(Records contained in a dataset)
——————
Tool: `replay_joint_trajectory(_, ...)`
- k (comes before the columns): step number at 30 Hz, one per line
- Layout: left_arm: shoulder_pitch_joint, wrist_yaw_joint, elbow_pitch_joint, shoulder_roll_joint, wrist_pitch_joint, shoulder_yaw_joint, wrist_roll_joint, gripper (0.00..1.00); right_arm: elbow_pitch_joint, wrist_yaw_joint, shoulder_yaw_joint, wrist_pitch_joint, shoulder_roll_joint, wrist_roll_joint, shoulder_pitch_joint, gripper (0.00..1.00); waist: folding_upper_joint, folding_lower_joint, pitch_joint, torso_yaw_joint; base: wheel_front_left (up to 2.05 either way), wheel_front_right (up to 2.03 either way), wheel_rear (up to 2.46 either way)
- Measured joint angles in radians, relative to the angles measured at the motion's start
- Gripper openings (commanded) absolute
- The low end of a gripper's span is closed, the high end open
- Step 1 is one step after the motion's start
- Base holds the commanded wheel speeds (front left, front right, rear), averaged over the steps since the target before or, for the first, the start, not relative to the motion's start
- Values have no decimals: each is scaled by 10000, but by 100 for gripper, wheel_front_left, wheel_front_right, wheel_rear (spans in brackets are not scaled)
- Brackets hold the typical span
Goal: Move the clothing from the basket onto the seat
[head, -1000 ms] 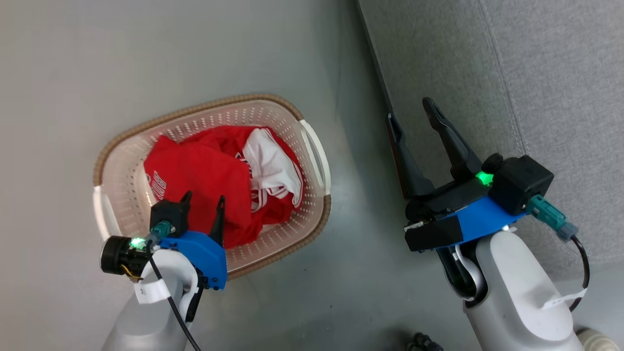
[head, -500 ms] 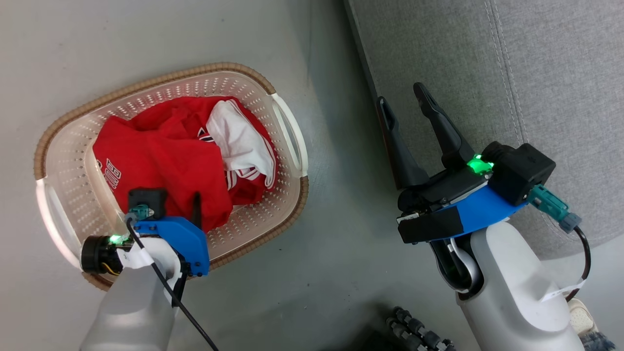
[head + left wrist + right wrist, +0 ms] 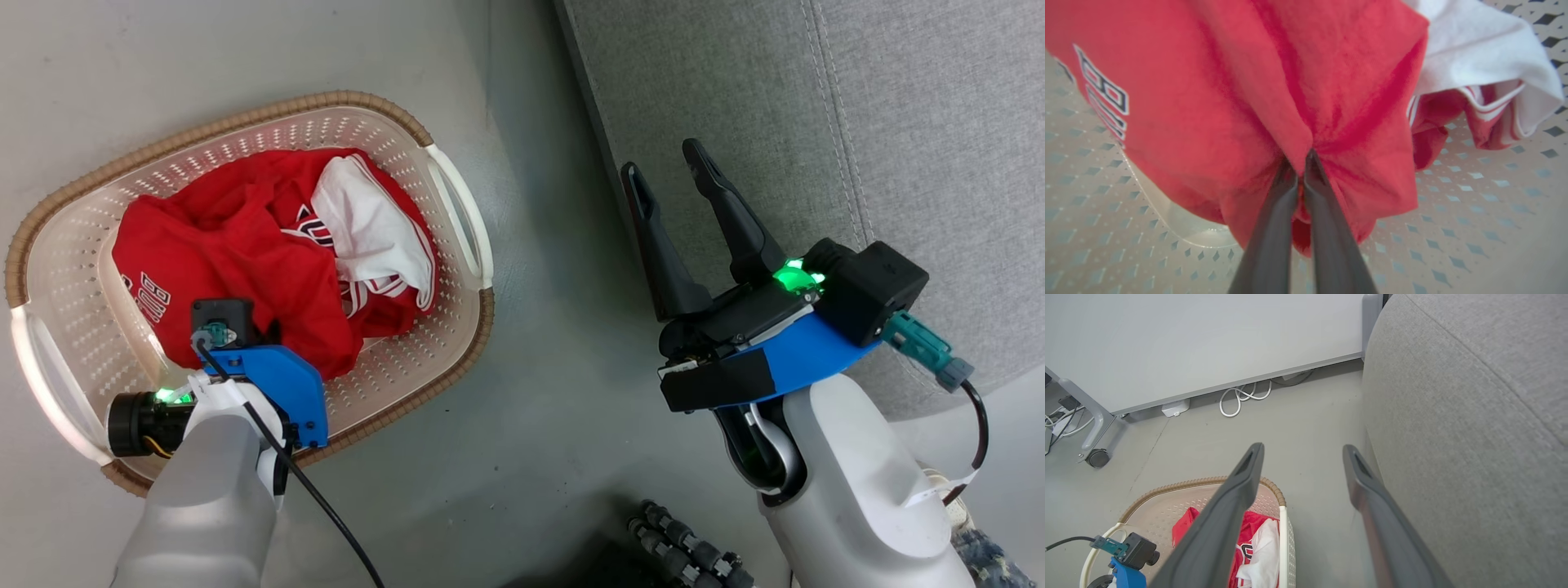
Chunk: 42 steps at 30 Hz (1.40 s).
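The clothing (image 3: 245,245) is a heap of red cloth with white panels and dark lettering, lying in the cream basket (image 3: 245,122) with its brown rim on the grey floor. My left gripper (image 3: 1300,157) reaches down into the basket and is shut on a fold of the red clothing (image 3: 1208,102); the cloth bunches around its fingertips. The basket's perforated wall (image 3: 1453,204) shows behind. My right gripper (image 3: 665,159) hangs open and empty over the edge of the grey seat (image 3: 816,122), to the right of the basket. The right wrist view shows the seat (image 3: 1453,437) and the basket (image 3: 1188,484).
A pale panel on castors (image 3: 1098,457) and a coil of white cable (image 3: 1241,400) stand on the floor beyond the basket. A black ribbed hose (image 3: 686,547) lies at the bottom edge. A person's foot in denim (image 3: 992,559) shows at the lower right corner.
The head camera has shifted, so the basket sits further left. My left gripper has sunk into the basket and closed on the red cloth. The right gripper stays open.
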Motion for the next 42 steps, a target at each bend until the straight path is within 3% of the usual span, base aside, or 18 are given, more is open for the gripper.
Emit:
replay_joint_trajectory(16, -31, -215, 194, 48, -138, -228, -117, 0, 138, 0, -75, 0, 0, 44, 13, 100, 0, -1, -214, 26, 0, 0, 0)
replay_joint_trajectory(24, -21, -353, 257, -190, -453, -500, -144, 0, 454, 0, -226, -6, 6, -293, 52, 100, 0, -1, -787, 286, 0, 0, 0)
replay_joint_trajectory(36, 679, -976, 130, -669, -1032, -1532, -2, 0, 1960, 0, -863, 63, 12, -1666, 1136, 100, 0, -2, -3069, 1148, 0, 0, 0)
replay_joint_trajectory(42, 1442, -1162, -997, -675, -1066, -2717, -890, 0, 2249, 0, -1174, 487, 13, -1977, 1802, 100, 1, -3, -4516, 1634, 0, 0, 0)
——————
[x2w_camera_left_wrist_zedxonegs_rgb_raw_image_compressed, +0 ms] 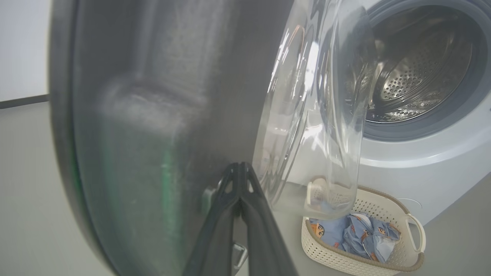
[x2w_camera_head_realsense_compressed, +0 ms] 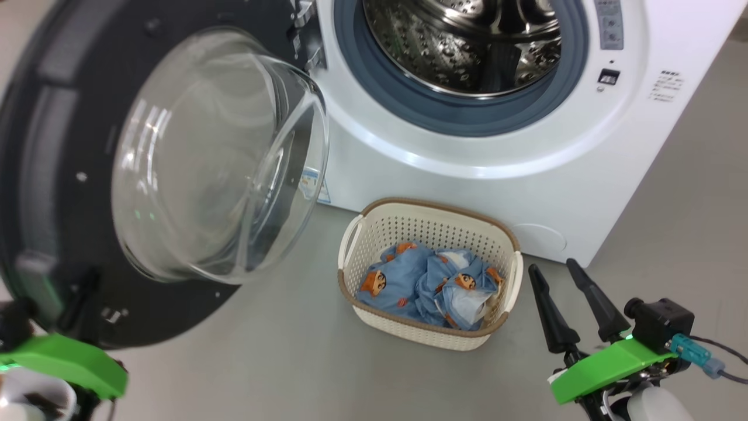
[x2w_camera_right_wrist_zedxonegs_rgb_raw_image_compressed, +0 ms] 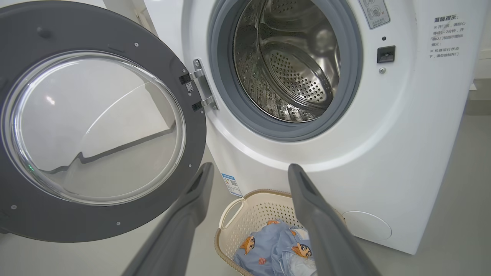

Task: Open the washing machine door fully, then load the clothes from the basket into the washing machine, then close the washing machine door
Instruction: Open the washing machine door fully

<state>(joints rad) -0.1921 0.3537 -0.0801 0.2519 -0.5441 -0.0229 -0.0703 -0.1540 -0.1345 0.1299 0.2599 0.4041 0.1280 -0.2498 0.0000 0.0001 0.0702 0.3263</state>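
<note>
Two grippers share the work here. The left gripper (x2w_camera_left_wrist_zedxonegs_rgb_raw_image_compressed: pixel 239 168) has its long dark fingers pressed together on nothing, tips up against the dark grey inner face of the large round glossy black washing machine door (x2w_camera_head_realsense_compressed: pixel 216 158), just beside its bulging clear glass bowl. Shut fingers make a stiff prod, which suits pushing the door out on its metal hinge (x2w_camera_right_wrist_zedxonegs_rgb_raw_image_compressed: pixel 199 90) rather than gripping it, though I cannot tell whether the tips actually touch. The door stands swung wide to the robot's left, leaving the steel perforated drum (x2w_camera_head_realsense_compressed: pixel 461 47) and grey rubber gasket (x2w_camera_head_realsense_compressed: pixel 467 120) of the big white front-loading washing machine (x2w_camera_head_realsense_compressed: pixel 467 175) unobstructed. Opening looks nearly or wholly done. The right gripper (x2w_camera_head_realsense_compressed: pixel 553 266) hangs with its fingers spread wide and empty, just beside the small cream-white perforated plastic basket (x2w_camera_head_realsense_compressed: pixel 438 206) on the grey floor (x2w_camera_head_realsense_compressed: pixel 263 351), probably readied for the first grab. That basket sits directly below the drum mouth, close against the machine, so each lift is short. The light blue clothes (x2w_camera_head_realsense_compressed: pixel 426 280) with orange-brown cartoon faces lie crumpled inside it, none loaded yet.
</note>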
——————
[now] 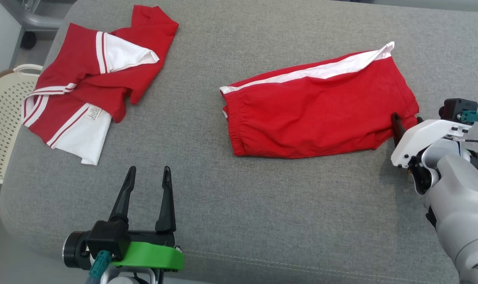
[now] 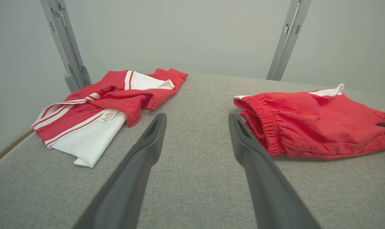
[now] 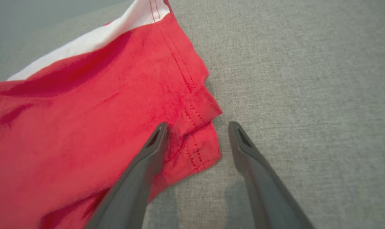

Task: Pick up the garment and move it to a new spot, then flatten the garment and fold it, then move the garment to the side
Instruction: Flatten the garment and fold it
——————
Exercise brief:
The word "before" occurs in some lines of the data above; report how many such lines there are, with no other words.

Answer area:
2